◆ Try it ◆
Please print every line of the material below exactly.

Start of Supplied data

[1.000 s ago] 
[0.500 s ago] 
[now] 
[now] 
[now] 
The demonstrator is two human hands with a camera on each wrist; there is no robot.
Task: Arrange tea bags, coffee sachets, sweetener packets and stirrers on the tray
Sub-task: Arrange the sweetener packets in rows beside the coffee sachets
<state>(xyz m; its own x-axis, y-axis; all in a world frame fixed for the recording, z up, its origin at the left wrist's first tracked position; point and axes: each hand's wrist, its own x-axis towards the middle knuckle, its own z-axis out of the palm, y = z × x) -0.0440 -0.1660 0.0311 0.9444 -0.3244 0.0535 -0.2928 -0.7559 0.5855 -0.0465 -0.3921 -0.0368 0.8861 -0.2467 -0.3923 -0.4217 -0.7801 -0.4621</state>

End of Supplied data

◆ Written response ◆
[1.000 s ago] 
[0.500 s ago] 
[now] 
[now] 
[now] 
The demonstrator is two human hands with a camera on each wrist; there is no robot.
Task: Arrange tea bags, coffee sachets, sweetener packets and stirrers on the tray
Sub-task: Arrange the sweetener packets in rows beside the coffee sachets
<state>(xyz m; its own x-axis, y-axis; all in a world frame fixed for the recording, z up, its origin at the left wrist's first tracked position; point and axes: each hand's wrist, its own x-axis towards the middle knuckle, its own z-axis out of the palm, y = z × x) -0.0440 -0.1660 0.0311 0.9444 -0.3244 0.0535 -0.2928 -0.7559 0.5855 -0.0465 -0.3921 -0.0368 0.8861 -0.2467 -0.3923 -0.4217 -0.7801 -0.4621</state>

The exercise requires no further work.